Showing 16 changed files with 136 additions and 212 deletions.
diff --git a/llvm/lib/Target/RISCV/RISCVInsertVSETVLI.cpp b/llvm/lib/Target/RISCV/RISCVInsertVSETVLI.cpp
@@ -378,10 +378,10 @@ static bool areCompatibleVTYPEs(uint64_t CurVType, uint64_t NewVType,
 
 /// Return the fields and properties demanded by the provided instruction.
 DemandedFields getDemanded(const MachineInstr &MI, const RISCVSubtarget *ST) {
-  // Warning: This function has to work on both the lowered (i.e. post
-  // emitVSETVLIs) and pre-lowering forms.  The main implication of this is
-  // that it can't use the value of a SEW, VL, or Policy operand as they might
-  // be stale after lowering.
+  // This function works in RISCVCoalesceVSETVLI too. We can still use the value
+  // of a SEW, VL, or Policy operand even though it might not be the exact value
+  // in the VL or VTYPE, since we only care about what the instruction
+  // originally demanded.
 
   // Most instructions don't use any of these subfeilds.
   DemandedFields Res;
@@ -459,6 +459,43 @@ DemandedFields getDemanded(const MachineInstr &MI, const RISCVSubtarget *ST) {
     Res.MaskPolicy = false;
   }
 
+  if (RISCVII::hasVLOp(MI.getDesc().TSFlags)) {
+    const MachineOperand &VLOp = MI.getOperand(getVLOpNum(MI));
+    // A slidedown/slideup with an *undefined* merge op can freely clobber
+    // elements not copied from the source vector (e.g. masked off, tail, or
+    // slideup's prefix). Notes:
+    // * We can't modify SEW here since the slide amount is in units of SEW.
+    // * VL=1 is special only because we have existing support for zero vs
+    //   non-zero VL.  We could generalize this if we had a VL > C predicate.
+    // * The LMUL1 restriction is for machines whose latency may depend on VL.
+    // * As above, this is only legal for tail "undefined" not "agnostic".
+    if (isVSlideInstr(MI) && VLOp.isImm() && VLOp.getImm() == 1 &&
+        hasUndefinedMergeOp(MI)) {
+      Res.VLAny = false;
+      Res.VLZeroness = true;
+      Res.LMUL = DemandedFields::LMULLessThanOrEqualToM1;
+      Res.TailPolicy = false;
+    }
+
+    // A tail undefined vmv.v.i/x or vfmv.v.f with VL=1 can be treated in the
+    // same semantically as vmv.s.x.  This is particularly useful since we don't
+    // have an immediate form of vmv.s.x, and thus frequently use vmv.v.i in
+    // it's place.
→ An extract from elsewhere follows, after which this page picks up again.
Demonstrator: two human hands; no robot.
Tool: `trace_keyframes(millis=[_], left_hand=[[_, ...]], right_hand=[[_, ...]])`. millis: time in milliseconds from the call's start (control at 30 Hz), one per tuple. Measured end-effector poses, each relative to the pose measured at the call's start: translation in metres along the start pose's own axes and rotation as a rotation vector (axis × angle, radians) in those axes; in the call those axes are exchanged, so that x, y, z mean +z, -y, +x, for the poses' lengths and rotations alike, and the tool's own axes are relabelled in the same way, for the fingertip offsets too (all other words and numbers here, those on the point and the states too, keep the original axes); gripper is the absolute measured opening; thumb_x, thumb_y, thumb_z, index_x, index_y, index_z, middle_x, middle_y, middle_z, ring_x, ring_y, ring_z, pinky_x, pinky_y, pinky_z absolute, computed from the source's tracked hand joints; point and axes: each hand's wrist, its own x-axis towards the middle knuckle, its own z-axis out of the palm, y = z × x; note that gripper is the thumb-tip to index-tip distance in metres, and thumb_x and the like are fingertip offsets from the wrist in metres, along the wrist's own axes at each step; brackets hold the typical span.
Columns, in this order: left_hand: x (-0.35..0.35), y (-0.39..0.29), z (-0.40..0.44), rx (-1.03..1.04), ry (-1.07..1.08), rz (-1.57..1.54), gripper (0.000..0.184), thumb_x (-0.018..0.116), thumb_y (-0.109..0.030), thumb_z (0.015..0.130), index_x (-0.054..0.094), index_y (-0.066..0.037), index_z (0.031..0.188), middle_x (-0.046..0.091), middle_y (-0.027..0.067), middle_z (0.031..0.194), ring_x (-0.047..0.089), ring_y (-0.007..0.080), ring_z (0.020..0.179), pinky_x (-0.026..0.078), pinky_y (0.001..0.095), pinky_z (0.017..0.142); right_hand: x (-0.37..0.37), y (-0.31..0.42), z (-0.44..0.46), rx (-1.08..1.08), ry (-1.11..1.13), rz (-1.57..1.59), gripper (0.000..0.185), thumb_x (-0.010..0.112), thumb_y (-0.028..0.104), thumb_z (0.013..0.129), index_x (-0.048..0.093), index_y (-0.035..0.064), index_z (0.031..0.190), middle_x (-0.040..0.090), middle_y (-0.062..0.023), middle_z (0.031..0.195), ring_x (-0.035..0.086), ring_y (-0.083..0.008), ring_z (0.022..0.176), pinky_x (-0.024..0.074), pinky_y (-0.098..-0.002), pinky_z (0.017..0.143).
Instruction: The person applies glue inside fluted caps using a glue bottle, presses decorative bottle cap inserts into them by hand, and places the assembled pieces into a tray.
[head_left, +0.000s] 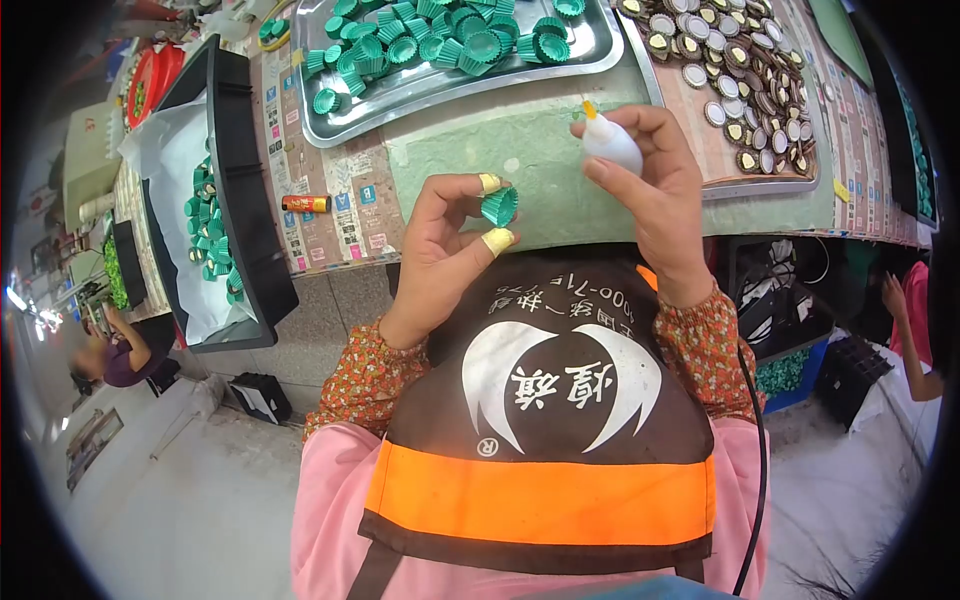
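Note:
Between the taped thumb and forefinger of my left hand [447,245] is a small green fluted cup [500,206], its open side turned to the right. My right hand [655,185] is closed around a white squeeze bottle [612,143] with a yellow-orange nozzle pointing up and away from me. The bottle and the cup are apart, both above the green work mat [560,215]. Past my hands, a metal tray [420,108] carries many loose green cups. At the right, another tray [765,187] holds many round brown-rimmed discs with pale faces.
A black bin [262,265] lined with white sheet holds green pieces at the left. An orange-red cylinder [306,204] lies on the patterned table covering [340,245]. Below right stands a black crate [775,290]. Other people [130,352] are at both sides.

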Motion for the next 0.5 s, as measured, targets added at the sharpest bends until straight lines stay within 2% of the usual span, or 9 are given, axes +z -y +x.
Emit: trace_keyframes(millis=[133, 233, 333, 433, 500], left_hand=[[0.001, -0.002, 0.0, -0.084, -0.008, -0.12, 0.048, 0.068, -0.001, 0.091, 0.046, -0.008, 0.133, 0.054, 0.0125, 0.133, 0.061, 0.0244, 0.116, 0.06, 0.0399, 0.094], [0.001, -0.002, 0.0, -0.131, -0.019, -0.148, 0.05, 0.069, -0.005, 0.092, 0.045, -0.009, 0.136, 0.055, 0.0138, 0.133, 0.062, 0.0248, 0.115, 0.06, 0.0396, 0.093], [0.002, -0.001, 0.0, -0.165, -0.012, -0.161, 0.051, 0.067, -0.009, 0.094, 0.044, -0.008, 0.139, 0.057, 0.0153, 0.134, 0.062, 0.0246, 0.114, 0.06, 0.0393, 0.092], [0.002, 0.0, 0.001, -0.202, -0.013, -0.182, 0.052, 0.063, -0.012, 0.097, 0.043, -0.006, 0.144, 0.057, 0.0165, 0.134, 0.063, 0.0243, 0.113, 0.061, 0.0393, 0.091], [0.002, -0.002, 0.002, -0.234, -0.023, -0.194, 0.052, 0.061, -0.013, 0.099, 0.042, -0.004, 0.147, 0.057, 0.0171, 0.133, 0.063, 0.0239, 0.112, 0.061, 0.0393, 0.091]], right_hand=[[0.01, -0.016, 0.015, -0.159, -0.026, -0.221, 0.038, 0.074, 0.003, 0.088, 0.054, 0.0039, 0.119, 0.066, -0.008, 0.112, 0.064, -0.0143, 0.101, 0.0509, -0.0286, 0.089], [0.015, -0.022, 0.023, -0.25, -0.029, -0.375, 0.038, 0.074, 0.004, 0.086, 0.053, 0.004, 0.118, 0.066, -0.0088, 0.112, 0.065, -0.0191, 0.102, 0.0499, -0.0317, 0.091], [0.011, -0.024, 0.022, -0.289, -0.006, -0.638, 0.044, 0.074, 0.006, 0.085, 0.053, 0.0043, 0.124, 0.066, -0.0098, 0.113, 0.064, -0.026, 0.103, 0.0484, -0.0354, 0.092], [0.013, -0.011, 0.015, -0.391, -0.046, -0.618, 0.047, 0.073, 0.006, 0.084, 0.054, 0.0053, 0.127, 0.066, -0.0084, 0.109, 0.062, -0.0277, 0.1, 0.0472, -0.0379, 0.088], [-0.004, 0.004, 0.012, -0.482, -0.089, -0.719, 0.044, 0.073, 0.006, 0.083, 0.058, 0.0051, 0.125, 0.066, -0.0089, 0.109, 0.061, -0.027, 0.098, 0.047, -0.0377, 0.085]])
Since a splat is non-constant time in LMUL, we do need to be
+    // careful to not increase the number of active vector registers (unlike for
+    // vmv.s.x.)
+    if (isScalarSplatInstr(MI) && VLOp.isImm() && VLOp.getImm() == 1 &&
+        hasUndefinedMergeOp(MI)) {
+      Res.LMUL = DemandedFields::LMULLessThanOrEqualToM1;
+      Res.SEWLMULRatio = false;
+      Res.VLAny = false;
+      if (isFloatScalarMoveOrScalarSplatInstr(MI) && !ST->hasVInstructionsF64())
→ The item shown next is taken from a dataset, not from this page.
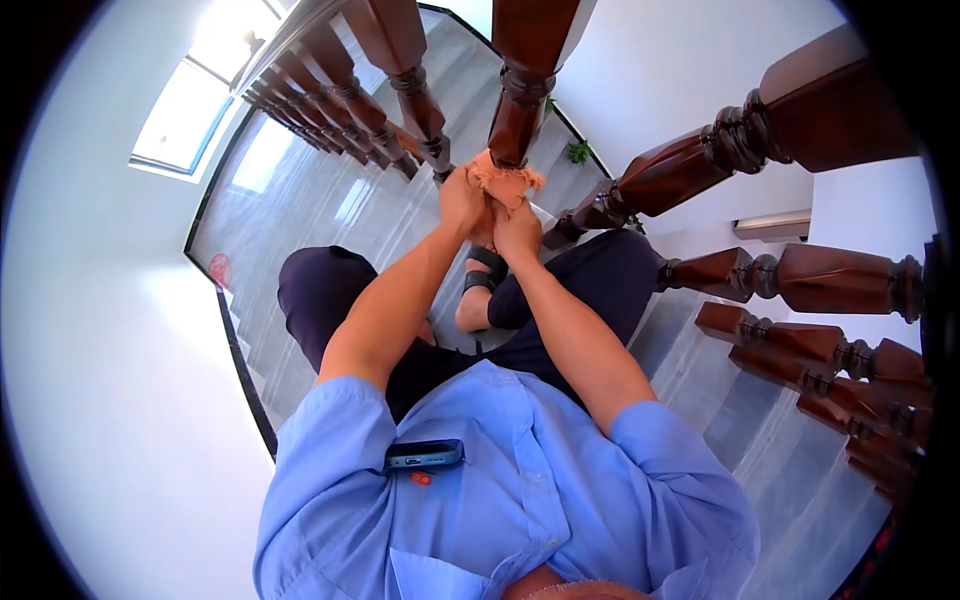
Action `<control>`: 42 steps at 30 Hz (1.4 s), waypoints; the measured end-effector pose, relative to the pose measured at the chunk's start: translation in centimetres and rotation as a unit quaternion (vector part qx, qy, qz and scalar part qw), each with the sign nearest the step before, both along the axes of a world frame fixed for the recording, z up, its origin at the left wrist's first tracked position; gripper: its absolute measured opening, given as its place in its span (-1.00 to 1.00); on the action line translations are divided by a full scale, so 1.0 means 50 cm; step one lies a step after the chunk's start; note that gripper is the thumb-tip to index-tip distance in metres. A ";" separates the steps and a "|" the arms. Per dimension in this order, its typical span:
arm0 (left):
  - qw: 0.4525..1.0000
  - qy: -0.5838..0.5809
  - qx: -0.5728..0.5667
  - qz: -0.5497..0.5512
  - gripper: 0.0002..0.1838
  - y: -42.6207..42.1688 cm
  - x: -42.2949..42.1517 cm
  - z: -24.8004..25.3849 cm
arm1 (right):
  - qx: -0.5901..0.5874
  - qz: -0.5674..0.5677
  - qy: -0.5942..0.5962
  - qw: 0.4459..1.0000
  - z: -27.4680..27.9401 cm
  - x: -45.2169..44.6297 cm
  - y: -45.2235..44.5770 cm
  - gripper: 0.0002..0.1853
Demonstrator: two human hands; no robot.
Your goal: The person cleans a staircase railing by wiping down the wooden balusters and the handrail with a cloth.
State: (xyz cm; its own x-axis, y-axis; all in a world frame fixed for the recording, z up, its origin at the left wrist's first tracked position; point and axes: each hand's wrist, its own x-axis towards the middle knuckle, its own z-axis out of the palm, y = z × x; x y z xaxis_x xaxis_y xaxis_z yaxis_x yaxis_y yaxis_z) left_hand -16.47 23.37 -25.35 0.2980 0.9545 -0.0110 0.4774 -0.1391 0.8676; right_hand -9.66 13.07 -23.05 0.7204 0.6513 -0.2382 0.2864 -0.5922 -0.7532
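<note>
An orange cloth (505, 183) is wrapped against the lower part of a dark red-brown wooden baluster (522, 110), near the top middle of the view. My left hand (463, 203) grips the cloth on its left side, with the fingers closed. On the right side my right hand (518, 233) is closed on the lower part of the same cloth. Both hands are close together at the foot of the baluster. The cloth and the hands hide part of the baluster's base.
More wooden balusters (780, 270) line the right side, and a row (330, 95) runs to the upper left. Grey stone steps (300, 200) lie below. A phone (425, 454) sits in the shirt pocket. A small green plant (578, 152) and a window (185, 118) are farther off.
</note>
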 end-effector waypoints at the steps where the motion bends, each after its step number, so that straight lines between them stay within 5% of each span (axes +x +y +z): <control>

+        Res.SEW = DemandedFields::SEWGreaterThanOrEqualAndLessThan64;
+      else
+        Res.SEW = DemandedFields::SEWGreaterThanOrEqual;
+      Res.TailPolicy = false;
+    }
+  }
+
   return Res;
 }
 
@@ -1149,39 +1186,6 @@ bool RISCVInsertVSETVLI::needVSETVLI(const MachineInstr &MI,
 
   DemandedFields Used = getDemanded(MI, ST);
 
-  // A slidedown/slideup with an *undefined* merge op can freely clobber
-  // elements not copied from the source vector (e.g. masked off, tail, or
-  // slideup's prefix). Notes:
-  // * We can't modify SEW here since the slide amount is in units of SEW.
-  // * VL=1 is special only because we have existing support for zero vs
-  //   non-zero VL.  We could generalize this if we had a VL > C predicate.
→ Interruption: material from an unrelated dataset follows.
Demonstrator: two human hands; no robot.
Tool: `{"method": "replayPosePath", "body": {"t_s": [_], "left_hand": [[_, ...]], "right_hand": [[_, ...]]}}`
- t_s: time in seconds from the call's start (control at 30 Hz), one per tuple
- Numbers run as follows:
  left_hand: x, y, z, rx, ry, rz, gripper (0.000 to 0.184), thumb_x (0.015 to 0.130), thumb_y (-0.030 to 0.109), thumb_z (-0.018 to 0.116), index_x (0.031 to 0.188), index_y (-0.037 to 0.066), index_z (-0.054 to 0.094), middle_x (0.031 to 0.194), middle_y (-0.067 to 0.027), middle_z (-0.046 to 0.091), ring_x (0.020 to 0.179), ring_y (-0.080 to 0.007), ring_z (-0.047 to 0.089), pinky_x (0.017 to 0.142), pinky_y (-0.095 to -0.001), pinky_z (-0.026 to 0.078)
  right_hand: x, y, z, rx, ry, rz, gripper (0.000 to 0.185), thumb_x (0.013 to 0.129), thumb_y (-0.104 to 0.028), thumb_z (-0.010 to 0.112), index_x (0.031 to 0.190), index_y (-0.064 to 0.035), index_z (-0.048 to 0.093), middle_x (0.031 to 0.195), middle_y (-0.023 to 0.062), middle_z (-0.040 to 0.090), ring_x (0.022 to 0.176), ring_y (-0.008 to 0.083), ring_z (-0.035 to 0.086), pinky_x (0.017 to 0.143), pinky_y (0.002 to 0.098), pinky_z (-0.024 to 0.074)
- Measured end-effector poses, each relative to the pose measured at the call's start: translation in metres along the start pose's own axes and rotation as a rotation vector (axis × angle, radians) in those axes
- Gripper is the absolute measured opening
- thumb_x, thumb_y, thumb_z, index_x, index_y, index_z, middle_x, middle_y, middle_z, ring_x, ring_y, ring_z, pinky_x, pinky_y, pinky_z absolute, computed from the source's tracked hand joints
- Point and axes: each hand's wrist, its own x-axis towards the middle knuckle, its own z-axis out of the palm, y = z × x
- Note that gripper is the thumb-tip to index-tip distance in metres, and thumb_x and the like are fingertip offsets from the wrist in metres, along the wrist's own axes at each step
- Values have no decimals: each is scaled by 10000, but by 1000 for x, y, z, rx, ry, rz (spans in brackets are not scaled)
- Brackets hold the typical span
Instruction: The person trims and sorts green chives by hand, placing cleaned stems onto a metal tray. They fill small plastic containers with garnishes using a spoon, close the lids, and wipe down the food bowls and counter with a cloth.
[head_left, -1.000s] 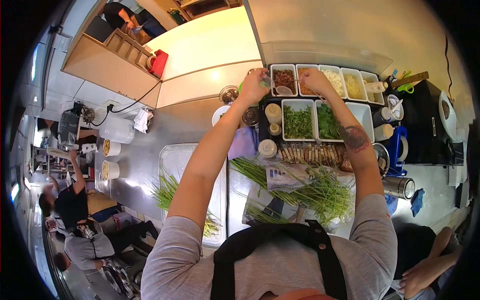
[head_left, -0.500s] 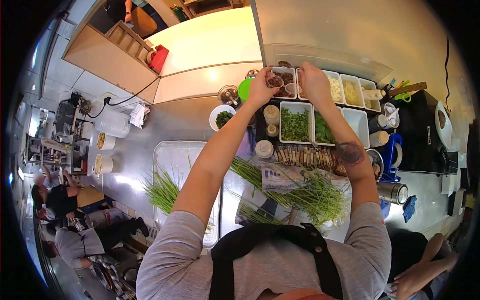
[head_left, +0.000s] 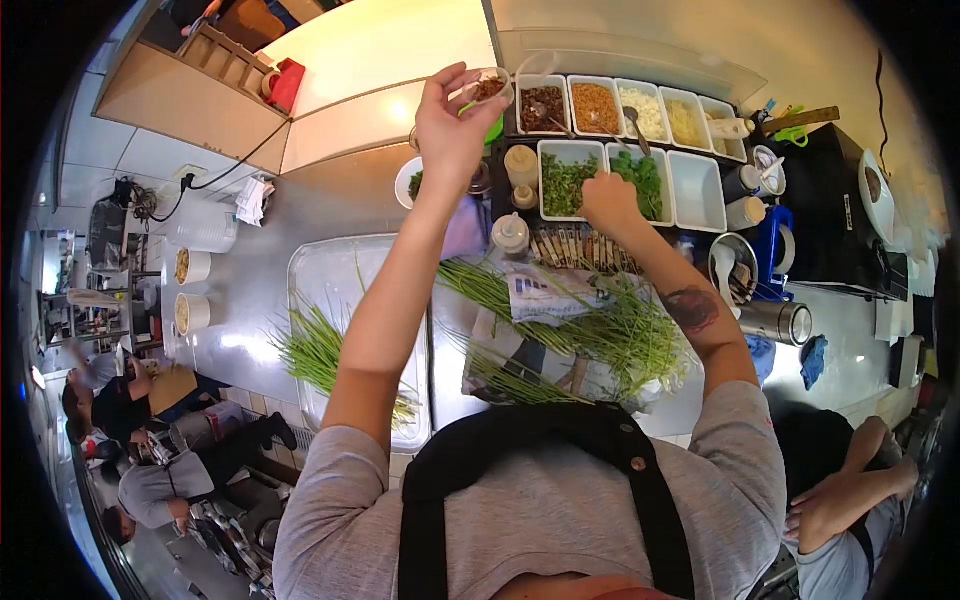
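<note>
My left hand grips a small clear plastic cup with reddish-brown bits in it. A clear round lid shows just right of the cup. My right hand is over the near row of white tubs, its fingers bunched and pointing down at the edge of the chopped green herbs; the fingertips are partly hidden. Leafy greens fill the tub to its right. Behind stand tubs of dark brown bits, orange-brown crumbs and chopped white pieces, with a spoon across the rims.
Squeeze bottles stand left of the tubs. Long green stalks lie on a printed bag, and more on a metal tray. A steel thermos lies to the right. Other people are at the left and lower right.
My left hand has moved up and left with the cup. My right hand has come down from the back tubs to the chopped herbs. The whole view has shifted slightly.
</note>
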Motion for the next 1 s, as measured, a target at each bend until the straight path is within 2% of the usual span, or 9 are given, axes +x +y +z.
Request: {"method": "replayPosePath", "body": {"t_s": [0.07,0.13,0.2,0.27,0.37,0.57,0.67,0.8,1.0], "left_hand": [[-29,25,-3,13,-17,32,519,701,11,700,1148,-14,438,1063,-116,547,927,-163,554,775,-283,476],[-71,52,-3,-8,-74,-110,510,701,4,693,1146,-5,445,1062,-100,554,919,-150,560,789,-278,467],[-112,49,3,-38,-150,-36,484,698,-1,684,1131,17,470,1037,-78,565,895,-125,563,784,-276,458],[-150,49,12,162,-280,-132,463,688,-40,652,1118,25,492,1103,-79,532,1010,-181,532,865,-307,422],[-178,25,27,289,-334,26,432,682,-6,655,1087,33,509,1081,-114,535,1004,-252,535,855,-320,422],[-219,-24,19,247,-428,-136,465,653,17,668,1087,25,501,1071,-156,524,991,-311,529,854,-331,419],[-235,-28,15,232,-434,-151,466,652,15,670,1087,32,503,1068,-150,529,988,-310,530,856,-332,418],[-240,-22,12,257,-419,-101,464,653,9,668,1086,37,506,1061,-138,535,990,-304,532,852,-332,421],[-220,-19,21,246,-276,-85,451,651,-15,650,1073,33,498,1060,-147,527,965,-311,540,831,-330,431]], "right_hand": [[-4,2,5,-90,62,2,97,729,-119,589,770,-45,636,871,125,593,856,312,582,662,448,467],[-9,7,-4,-122,183,3,94,720,-106,582,772,-58,644,876,117,592,887,295,572,685,442,460],[-10,6,-7,-104,78,-15,111,726,-112,566,782,-57,644,895,119,586,910,290,559,712,445,452],[-8,2,2,-72,31,4,110,733,-106,557,781,-56,642,902,122,583,898,289,564,707,448,454],[-5,3,-3,-120,5,-17,123,742,-108,544,798,-51,638,920,131,579,908,292,562,725,460,450],[11,17,-13,-153,326,20,115,757,-97,520,796,-57,621,827,151,587,702,294,630,559,384,509],[24,34,9,-147,477,-163,71,745,-100,540,759,-61,598,761,131,589,601,280,630,483,351,503],[-1,27,1,92,422,-433,66,743,-136,569,760,-73,573,710,86,582,690,234,615,525,364,488],[-2,32,1,-84,581,-219,99,736,-176,584,762,-81,582,691,79,561,690,248,596,510,337,471]]}}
-  // * The LMUL1 restriction is for machines whose latency may depend on VL.
-  // * As above, this is only legal for tail "undefined" not "agnostic".
-  if (isVSlideInstr(MI) && Require.hasAVLImm() && Require.getAVLImm() == 1 &&
-      hasUndefinedMergeOp(MI)) {
-    Used.VLAny = false;
-    Used.VLZeroness = true;
-    Used.LMUL = DemandedFields::LMULLessThanOrEqualToM1;
-    Used.TailPolicy = false;
-  }
-
-  // A tail undefined vmv.v.i/x or vfmv.v.f with VL=1 can be treated in the same
-  // semantically as vmv.s.x.  This is particularly useful since we don't have an
-  // immediate form of vmv.s.x, and thus frequently use vmv.v.i in it's place.
-  // Since a splat is non-constant time in LMUL, we do need to be careful to not
-  // increase the number of active vector registers (unlike for vmv.s.x.)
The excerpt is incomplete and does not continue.